Problem description
From the entries that follow, copy each line containing the word "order".

Material for this task
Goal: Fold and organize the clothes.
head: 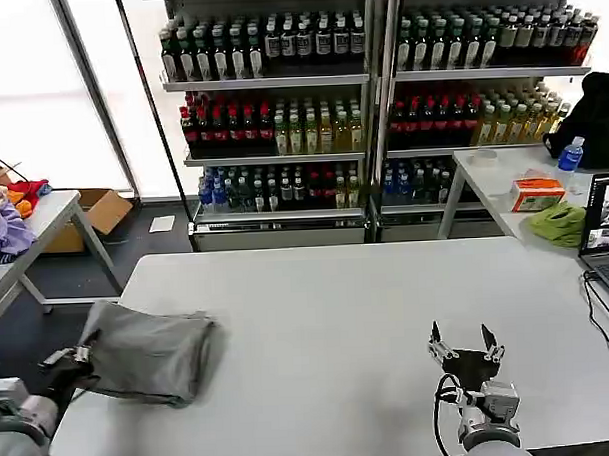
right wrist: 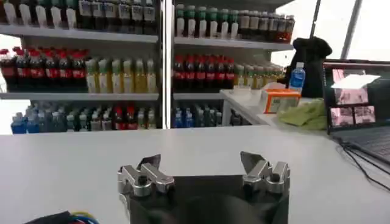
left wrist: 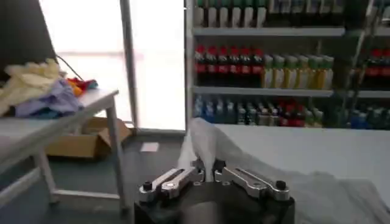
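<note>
no readable text, bottle labels on shelves too small to read

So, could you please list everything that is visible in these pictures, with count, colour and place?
T-shirt: one, grey, folded, left part of the white table.
Drink bottles: many, mixed colours, on shelves behind the table.
Cardboard box: one, brown, on the floor at the left.
Cloth pile: several pieces, purple, orange, red and pale, on the left side table.
Green cloth: one, on the right side table.
Orange box: one, right side table.
Water bottle: one, blue cap, right side table.
Laptop: one, right edge.
Left gripper: fingers shut on the T-shirt's edge.
Right gripper: fingers open, above the table, holding nothing.
</note>
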`<control>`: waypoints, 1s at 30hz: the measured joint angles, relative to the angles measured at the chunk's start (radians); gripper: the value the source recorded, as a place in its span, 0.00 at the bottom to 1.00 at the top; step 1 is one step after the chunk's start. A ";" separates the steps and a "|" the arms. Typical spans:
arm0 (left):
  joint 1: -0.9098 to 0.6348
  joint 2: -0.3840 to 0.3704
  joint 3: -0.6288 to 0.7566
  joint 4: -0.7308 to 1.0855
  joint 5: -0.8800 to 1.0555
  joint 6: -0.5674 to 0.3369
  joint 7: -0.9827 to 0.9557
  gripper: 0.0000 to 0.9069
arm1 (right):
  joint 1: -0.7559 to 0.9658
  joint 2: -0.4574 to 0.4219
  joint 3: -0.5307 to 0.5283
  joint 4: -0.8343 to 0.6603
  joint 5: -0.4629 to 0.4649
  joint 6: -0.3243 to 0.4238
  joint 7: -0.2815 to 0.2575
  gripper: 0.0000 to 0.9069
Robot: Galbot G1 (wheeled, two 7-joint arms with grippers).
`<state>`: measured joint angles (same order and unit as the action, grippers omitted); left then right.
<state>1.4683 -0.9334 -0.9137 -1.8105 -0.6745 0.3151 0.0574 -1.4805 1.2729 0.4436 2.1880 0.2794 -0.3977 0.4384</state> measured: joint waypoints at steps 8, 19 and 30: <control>-0.003 0.082 -0.082 0.028 0.001 -0.010 0.010 0.00 | -0.011 0.006 0.001 0.008 -0.006 -0.001 0.002 1.00; 0.022 0.038 -0.009 -0.107 0.034 -0.009 -0.018 0.00 | -0.038 0.023 0.028 0.007 -0.021 0.006 0.004 1.00; -0.039 -0.045 0.362 -0.316 0.189 0.024 -0.089 0.00 | -0.065 0.052 0.064 -0.006 -0.045 0.001 0.007 1.00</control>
<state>1.4293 -0.9781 -0.5517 -2.1265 -0.4855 0.3392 -0.0317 -1.5452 1.3245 0.5073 2.1818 0.2347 -0.3963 0.4455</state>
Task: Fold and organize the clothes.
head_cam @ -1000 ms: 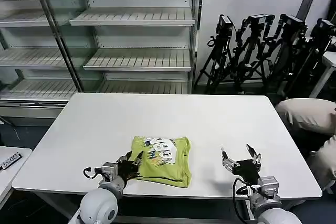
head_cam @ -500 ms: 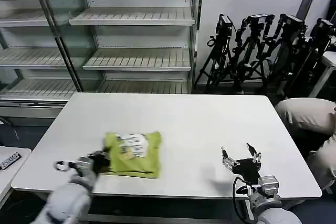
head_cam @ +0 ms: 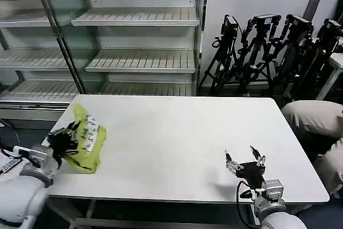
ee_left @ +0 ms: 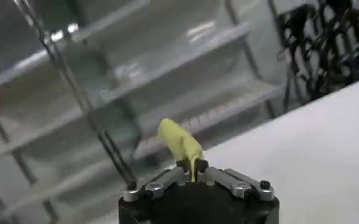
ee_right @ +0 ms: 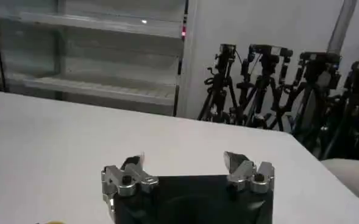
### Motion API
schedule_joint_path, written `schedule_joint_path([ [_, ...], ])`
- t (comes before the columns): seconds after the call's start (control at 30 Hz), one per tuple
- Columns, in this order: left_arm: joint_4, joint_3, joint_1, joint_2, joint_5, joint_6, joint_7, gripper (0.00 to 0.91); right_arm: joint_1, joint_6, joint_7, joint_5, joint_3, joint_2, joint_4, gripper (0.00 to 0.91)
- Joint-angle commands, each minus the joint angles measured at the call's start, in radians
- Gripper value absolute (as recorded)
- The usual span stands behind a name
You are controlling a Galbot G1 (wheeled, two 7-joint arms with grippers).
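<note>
The lime shirt [head_cam: 87, 139] hangs folded at the table's left edge, a white print showing on it, and it droops partly past the table's edge. My left gripper [head_cam: 65, 139] is shut on one edge of it; in the left wrist view a strip of lime fabric [ee_left: 180, 143] rises from between the closed fingers of that gripper [ee_left: 192, 164]. My right gripper [head_cam: 244, 160] hovers open above the table near its front right, and in its own view it [ee_right: 185, 163] has nothing between the fingers.
The white table [head_cam: 182, 132] spreads between the two arms. Metal shelving [head_cam: 139, 41] stands behind it and several camera tripods [head_cam: 273, 46] at the back right. A person's beige-trousered knee [head_cam: 316, 119] is at the table's right edge.
My left gripper has carried the shirt from the table's front centre leftward to the left edge, lifting it so it hangs. The right gripper has stayed put.
</note>
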Motion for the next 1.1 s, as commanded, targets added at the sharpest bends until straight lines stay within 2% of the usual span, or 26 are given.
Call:
schedule_joint_path([
  [0.03, 0.036, 0.894, -0.111, -0.451, 0.169, -0.004, -0.143, 0.01, 0.0, -0.006, -0.003, -0.004, 0.02, -0.001, 0.012, 0.907],
  [0.13, 0.204, 0.927, -0.193, -0.52, 0.176, -0.004, -0.163, 0.01, 0.013, -0.002, -0.022, 0.001, 0.037, -0.009, 0.022, 0.907],
  [0.23, 0.3, 0.914, -0.265, -0.562, 0.104, -0.003, -0.24, 0.01, 0.04, -0.062, -0.043, -0.007, 0.071, -0.014, 0.029, 0.907],
  [0.3, 0.329, 0.893, -0.32, -0.587, 0.013, -0.002, -0.332, 0.01, 0.061, 0.021, -0.034, 0.059, 0.075, -0.02, 0.019, 0.907],
  [0.43, 0.354, 0.866, -0.389, -0.618, -0.124, -0.002, -0.467, 0.02, 0.123, 0.008, -0.038, 0.075, 0.089, -0.028, 0.001, 0.907],
  [0.47, 0.358, 0.862, -0.407, -0.63, -0.16, -0.003, -0.523, 0.907, 0.138, 0.007, -0.04, 0.079, 0.088, -0.033, -0.006, 0.907],
  [0.6, 0.346, 0.827, -0.438, -0.657, -0.235, -0.006, -0.605, 0.907, 0.169, -0.001, -0.06, 0.078, 0.08, -0.046, -0.019, 0.907],
  [0.73, 0.272, 0.779, -0.442, -0.613, -0.265, -0.007, -0.552, 0.907, 0.196, -0.006, -0.073, 0.078, 0.067, -0.051, -0.034, 0.907],
  [0.87, 0.201, 0.705, -0.435, -0.522, -0.245, -0.008, -0.452, 0.907, 0.22, 0.002, -0.074, 0.074, 0.063, -0.047, -0.067, 0.907],
  [1.03, 0.148, 0.511, -0.401, -0.389, -0.243, -0.008, -0.349, 0.907, 0.24, 0.022, -0.078, 0.053, 0.052, -0.036, -0.111, 0.907],
  [1.1, 0.179, 0.393, -0.36, -0.317, -0.107, -0.04, -0.201, 0.907, 0.243, 0.039, -0.083, 0.059, 0.05, -0.034, -0.121, 0.907],
])
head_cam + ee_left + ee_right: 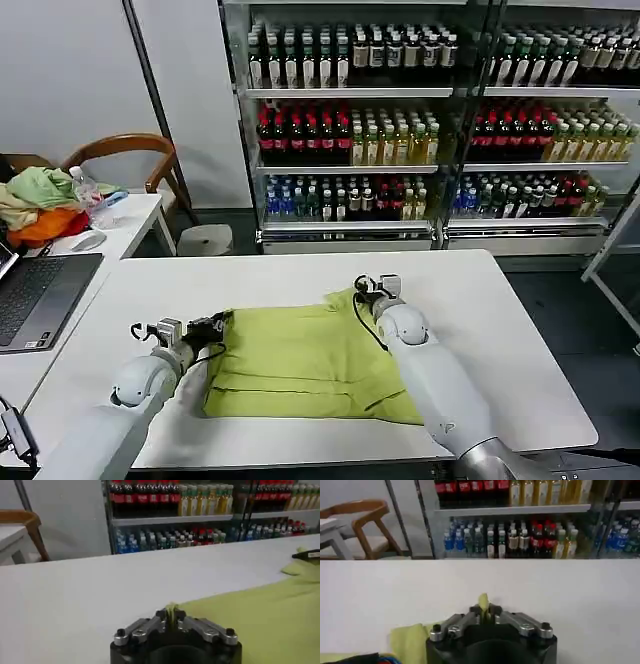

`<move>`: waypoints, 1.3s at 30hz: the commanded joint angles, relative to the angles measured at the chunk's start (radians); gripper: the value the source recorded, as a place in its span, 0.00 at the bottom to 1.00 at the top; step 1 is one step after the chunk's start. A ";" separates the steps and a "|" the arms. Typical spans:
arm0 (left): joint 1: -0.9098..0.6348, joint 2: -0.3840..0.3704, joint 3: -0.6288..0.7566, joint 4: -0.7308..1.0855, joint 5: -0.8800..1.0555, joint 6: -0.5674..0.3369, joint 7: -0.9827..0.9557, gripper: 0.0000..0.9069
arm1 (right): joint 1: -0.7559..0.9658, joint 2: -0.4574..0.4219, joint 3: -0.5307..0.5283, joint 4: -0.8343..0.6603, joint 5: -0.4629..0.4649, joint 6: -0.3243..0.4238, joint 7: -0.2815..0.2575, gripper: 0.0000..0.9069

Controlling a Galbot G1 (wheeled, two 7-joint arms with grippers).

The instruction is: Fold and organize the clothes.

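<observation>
The clothes are one lime yellow-green T-shirt (300, 360) lying partly folded on the white table (300, 280). My left gripper (222, 322) is at the shirt's far left corner, shut on a pinch of the fabric (171, 611). My right gripper (362, 290) is at the far right corner, shut on another pinch of the fabric (483, 601). The shirt (260, 615) spreads away from the left gripper (170, 616) across the table. In the right wrist view a fold of the shirt (410, 640) shows beside my right gripper (483, 611).
A side table (130, 225) on the left holds a laptop (35, 295), a mouse, a bottle and a heap of garments (40, 205). A wooden chair (120, 155) stands behind it. Shelves of drink bottles (420, 130) line the back. A white stool (205, 240) stands beyond the table.
</observation>
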 commanded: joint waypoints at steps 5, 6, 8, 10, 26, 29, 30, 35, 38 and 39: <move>0.053 0.017 -0.035 -0.068 -0.042 -0.028 -0.011 0.03 | -0.086 -0.051 -0.009 0.254 0.061 -0.032 0.047 0.00; 0.077 0.024 -0.047 -0.094 -0.047 -0.036 -0.016 0.03 | -0.104 -0.065 -0.011 0.289 0.069 -0.050 0.063 0.00; 0.109 0.032 -0.066 -0.141 -0.059 -0.036 -0.024 0.03 | -0.145 -0.087 -0.007 0.375 0.092 -0.069 0.082 0.00; 0.153 0.049 -0.092 -0.195 -0.079 -0.035 -0.037 0.03 | -0.185 -0.113 0.005 0.458 0.103 -0.085 0.101 0.00; 0.415 0.082 -0.169 -0.414 -0.075 -0.089 -0.054 0.03 | -0.535 -0.265 0.087 0.852 0.115 -0.093 0.152 0.00; 0.444 0.078 -0.176 -0.428 -0.066 -0.099 -0.053 0.03 | -0.581 -0.267 0.094 0.885 0.091 -0.088 0.160 0.00; 0.451 0.076 -0.178 -0.431 -0.064 -0.103 -0.054 0.04 | -0.591 -0.269 0.095 0.897 0.078 -0.088 0.162 0.00; 0.462 0.064 -0.182 -0.428 -0.048 -0.116 -0.050 0.03 | -0.623 -0.277 0.093 0.918 0.063 -0.087 0.173 0.00; 0.463 0.062 -0.182 -0.424 -0.042 -0.119 -0.050 0.03 | -0.630 -0.275 0.093 0.899 0.058 -0.084 0.170 0.00; 0.467 0.063 -0.181 -0.425 -0.040 -0.120 -0.049 0.04 | -0.630 -0.275 0.093 0.891 0.054 -0.081 0.169 0.00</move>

Response area
`<state>`: measured joint angles (same order and unit as the action, grippers omitted); left then right.
- Columns, in this order: left_arm: joint_4, joint_3, joint_1, joint_2, joint_5, joint_6, joint_7, gripper (0.00 to 0.91); right_arm: joint_1, joint_6, joint_7, joint_5, joint_3, joint_2, joint_4, gripper (0.00 to 0.91)

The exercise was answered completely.